Mueller concluded his investigation in late March and turned over a almost 400-page report to Barr.

With or without the threat of impeachment, there is a possibility that Democrats could obtain disclosure if a court, recognizing that the fight over the Mueller materials is an extraordinary circumstance, exercises its authority over grand jury matters to make a disclosure. Barr himself has promised to release a version of the report by the middle of the month, but said it will be substantially redacted.

After Barr's testimony, Nadler said in response that the courts have "given the Congress the grand jury information when requested in many, many different instances". House Speaker Nancy Pelosi of California demanded.

In a subsequent post, Nadler said that no discussions of any kind are now underway: "We still have not heard from the attorney general". "And we will have that discussion". Barr concluded there was not enough evidence to take the case to court.

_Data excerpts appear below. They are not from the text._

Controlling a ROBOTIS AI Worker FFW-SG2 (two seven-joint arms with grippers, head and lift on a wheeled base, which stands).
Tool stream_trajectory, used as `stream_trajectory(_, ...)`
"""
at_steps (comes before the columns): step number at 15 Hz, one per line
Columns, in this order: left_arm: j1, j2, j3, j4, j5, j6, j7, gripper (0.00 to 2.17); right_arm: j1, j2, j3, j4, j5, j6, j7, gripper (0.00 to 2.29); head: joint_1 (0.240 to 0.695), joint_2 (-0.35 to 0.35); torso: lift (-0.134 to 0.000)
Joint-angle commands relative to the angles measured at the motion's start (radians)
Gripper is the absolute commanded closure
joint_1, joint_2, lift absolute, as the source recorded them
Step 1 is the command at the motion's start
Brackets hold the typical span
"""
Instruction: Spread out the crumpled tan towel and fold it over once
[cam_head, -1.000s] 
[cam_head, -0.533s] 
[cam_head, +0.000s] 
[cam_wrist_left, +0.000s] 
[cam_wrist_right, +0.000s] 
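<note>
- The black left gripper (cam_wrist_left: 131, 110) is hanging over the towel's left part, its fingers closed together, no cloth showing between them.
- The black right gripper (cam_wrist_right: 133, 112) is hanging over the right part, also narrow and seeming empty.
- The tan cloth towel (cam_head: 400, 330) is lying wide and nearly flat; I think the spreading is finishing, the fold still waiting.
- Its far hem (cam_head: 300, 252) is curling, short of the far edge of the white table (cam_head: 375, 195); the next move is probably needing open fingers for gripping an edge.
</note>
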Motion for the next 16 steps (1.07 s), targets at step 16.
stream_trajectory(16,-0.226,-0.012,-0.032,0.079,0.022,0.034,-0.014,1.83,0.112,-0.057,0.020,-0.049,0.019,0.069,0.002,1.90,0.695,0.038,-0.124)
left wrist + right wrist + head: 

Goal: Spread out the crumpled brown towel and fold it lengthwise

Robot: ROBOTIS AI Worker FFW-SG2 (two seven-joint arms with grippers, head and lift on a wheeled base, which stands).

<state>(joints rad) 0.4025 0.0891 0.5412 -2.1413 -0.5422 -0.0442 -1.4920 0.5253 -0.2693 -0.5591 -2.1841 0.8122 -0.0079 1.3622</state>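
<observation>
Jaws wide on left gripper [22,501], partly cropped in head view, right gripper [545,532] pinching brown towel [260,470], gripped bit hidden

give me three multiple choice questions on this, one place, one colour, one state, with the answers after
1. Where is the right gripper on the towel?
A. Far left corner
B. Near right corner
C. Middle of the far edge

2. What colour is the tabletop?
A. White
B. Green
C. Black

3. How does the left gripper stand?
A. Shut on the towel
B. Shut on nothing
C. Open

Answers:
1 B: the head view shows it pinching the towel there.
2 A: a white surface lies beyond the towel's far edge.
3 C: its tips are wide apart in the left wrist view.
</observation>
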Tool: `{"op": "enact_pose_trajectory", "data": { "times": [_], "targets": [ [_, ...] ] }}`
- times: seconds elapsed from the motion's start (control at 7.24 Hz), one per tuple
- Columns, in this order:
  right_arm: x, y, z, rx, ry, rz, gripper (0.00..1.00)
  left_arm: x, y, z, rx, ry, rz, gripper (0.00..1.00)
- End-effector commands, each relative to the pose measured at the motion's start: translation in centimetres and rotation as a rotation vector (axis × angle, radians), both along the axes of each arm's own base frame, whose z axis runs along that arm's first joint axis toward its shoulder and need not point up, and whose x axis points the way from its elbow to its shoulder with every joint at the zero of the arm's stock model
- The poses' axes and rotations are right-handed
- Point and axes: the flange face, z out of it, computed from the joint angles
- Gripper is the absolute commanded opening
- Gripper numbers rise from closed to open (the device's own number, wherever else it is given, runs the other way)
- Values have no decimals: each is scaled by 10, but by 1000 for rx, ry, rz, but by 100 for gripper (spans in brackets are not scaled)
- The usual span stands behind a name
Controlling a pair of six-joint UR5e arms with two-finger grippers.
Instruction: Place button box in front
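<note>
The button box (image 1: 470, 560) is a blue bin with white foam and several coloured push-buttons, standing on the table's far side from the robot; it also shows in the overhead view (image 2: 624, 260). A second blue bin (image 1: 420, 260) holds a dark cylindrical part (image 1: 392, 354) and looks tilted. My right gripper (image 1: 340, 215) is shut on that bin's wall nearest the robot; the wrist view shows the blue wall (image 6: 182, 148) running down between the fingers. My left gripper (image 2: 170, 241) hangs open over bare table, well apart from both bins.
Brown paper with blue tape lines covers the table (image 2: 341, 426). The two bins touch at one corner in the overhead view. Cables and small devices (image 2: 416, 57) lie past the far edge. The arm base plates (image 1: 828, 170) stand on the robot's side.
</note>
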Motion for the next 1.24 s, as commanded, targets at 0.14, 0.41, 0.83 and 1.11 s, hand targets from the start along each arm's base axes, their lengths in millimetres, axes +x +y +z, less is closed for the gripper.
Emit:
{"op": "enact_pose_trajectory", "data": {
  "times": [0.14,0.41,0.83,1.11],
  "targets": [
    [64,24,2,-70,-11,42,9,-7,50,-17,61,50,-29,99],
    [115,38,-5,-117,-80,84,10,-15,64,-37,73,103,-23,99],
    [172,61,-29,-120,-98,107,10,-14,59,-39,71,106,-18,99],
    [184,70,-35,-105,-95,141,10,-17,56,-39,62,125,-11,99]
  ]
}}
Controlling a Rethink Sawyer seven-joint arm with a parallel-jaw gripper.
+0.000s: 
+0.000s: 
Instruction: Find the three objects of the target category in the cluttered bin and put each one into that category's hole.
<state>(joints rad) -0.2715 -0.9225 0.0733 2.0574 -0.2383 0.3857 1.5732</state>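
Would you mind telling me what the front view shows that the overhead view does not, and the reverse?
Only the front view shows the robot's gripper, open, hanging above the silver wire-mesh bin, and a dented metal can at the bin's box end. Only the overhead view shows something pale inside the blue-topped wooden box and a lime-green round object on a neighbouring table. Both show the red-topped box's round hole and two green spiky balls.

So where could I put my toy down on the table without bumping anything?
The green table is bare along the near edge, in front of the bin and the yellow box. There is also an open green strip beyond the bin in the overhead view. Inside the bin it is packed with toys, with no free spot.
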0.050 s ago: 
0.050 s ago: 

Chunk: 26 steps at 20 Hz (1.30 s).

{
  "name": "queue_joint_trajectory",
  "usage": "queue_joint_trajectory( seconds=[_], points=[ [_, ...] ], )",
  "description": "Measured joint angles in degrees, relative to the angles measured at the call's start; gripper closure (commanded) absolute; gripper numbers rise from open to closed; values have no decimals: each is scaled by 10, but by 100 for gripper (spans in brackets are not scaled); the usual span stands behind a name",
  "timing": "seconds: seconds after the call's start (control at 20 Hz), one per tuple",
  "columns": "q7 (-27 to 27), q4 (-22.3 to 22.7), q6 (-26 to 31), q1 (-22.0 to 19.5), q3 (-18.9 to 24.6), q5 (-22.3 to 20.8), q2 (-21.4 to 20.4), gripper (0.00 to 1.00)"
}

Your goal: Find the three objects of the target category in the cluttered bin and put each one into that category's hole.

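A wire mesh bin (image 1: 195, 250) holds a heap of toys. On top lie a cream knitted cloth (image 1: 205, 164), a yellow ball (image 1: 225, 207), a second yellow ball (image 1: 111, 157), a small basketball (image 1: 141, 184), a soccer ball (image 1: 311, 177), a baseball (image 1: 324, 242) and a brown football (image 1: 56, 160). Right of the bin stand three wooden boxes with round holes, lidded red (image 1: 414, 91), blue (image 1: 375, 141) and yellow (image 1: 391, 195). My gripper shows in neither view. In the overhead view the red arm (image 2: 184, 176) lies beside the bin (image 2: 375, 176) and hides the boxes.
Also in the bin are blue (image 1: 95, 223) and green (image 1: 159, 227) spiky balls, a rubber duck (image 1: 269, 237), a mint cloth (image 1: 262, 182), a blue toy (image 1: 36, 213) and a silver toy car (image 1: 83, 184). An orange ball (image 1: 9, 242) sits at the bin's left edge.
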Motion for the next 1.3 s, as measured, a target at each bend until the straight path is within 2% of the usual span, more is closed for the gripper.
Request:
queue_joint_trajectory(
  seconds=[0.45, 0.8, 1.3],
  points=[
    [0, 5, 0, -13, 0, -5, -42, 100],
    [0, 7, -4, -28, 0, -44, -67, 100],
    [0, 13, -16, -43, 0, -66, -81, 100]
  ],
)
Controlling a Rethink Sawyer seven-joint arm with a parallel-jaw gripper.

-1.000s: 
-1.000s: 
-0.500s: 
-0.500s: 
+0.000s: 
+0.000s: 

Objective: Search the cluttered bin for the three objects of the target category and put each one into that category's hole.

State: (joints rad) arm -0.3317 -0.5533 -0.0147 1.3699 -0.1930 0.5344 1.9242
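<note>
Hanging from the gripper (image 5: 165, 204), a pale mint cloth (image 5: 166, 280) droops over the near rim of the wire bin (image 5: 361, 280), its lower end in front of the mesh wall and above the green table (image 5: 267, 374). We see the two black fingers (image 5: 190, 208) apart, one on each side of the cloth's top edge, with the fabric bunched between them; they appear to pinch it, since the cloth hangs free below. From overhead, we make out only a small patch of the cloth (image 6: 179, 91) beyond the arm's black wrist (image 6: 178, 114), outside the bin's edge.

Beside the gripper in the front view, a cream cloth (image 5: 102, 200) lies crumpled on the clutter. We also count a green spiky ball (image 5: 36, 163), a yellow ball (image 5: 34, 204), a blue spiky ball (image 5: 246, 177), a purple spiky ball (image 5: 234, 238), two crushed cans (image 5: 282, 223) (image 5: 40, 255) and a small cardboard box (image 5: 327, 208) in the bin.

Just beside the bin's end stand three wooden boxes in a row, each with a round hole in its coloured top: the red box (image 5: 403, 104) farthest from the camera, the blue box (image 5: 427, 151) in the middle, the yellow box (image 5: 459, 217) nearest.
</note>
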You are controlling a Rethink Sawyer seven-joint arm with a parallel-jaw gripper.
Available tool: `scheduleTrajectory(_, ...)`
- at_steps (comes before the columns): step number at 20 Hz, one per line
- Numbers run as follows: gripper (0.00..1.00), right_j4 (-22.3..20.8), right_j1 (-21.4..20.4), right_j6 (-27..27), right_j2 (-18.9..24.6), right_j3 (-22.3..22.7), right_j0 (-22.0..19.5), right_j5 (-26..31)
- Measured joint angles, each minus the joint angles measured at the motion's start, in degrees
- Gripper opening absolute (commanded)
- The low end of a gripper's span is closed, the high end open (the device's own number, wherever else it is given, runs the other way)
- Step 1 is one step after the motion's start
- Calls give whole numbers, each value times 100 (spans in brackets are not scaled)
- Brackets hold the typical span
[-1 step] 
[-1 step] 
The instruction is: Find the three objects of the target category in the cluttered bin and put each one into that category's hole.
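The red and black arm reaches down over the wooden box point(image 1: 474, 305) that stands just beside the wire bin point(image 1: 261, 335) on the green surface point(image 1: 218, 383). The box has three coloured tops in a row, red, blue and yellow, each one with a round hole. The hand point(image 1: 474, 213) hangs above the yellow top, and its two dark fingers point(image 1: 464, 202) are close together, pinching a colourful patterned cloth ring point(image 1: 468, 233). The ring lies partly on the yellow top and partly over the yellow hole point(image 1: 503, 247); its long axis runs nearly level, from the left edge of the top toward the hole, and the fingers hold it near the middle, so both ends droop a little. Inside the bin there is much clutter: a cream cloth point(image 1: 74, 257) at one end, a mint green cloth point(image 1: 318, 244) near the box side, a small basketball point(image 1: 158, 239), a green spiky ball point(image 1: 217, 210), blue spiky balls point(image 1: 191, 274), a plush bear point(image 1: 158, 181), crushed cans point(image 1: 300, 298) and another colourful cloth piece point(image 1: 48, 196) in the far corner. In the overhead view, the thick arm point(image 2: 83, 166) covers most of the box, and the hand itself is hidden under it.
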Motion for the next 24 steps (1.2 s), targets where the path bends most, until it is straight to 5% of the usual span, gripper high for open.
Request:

But, he said, he was willing to work with the Judiciary Committee on releasing information to satisfy their interests, while at the same time upholding the law.

Attorney General William Barr promised lawmakers Tuesday he will release the full report by special counsel Robert Mueller by next week, with color-coded redactions that describe why some passages are kept confidential. But he said he was "not interested in putting out summaries or trying to summarise because I think any summary, regardless of who prepares it, not only runs the risk of being under-inclusive or over-inclusive but also would trigger a lot of discussion and analysis that really should have weighed everything coming out at once".


Committee Chairwoman Rep. Nita Lowey (D-N.Y.) asked Barr point-blank if the White House had seen the report or was briefed on it. "But I am relying on my own discretion" to edit the report to remove classified information for eventual release.

"The Special Counsel found no evidence that the Trump campaign or anyone associated with it conspired with the Russians to influence the election, despite offers by the Russians to do so", Barr wrote.

"This Congress voted unanimously to see that report", the subcommittee's chairman, Jose Serrano said, adding that he could not simply ignore the "elephant in the room". "We want to help you do the job, and you need to help us do ours".

Late last month, the attorney general informed lawmakers in writing that he would not submit Mueller's report to the White House to review for any material that might be covered by executive privilege, which allows the president and other senior officials in the executive branch to withhold some information from Congress, the courts and the public.

Attorney General William Barr has assembled a team to review controversial counterintelligence decisions made by Justice Department and Federal Bureau of Investigation officials, including actions taken during the probe of the Trump campaign in the summer of 2016, according to a person familiar with the matter. "And then when the report came ... the deputy attorney general and I and our staffs worked closely for the balance ... of Saturday and Sunday". The question now is whether Mueller would agree. If Collins asks Mueller that, and Mueller endorses Barr's handling of the probe, it's hard to see how the cover-up theory could survive it.

Barr also told members of Congress he would be open to negotiations with Senate Judiciary Committee Chairman Graham, R-S.C.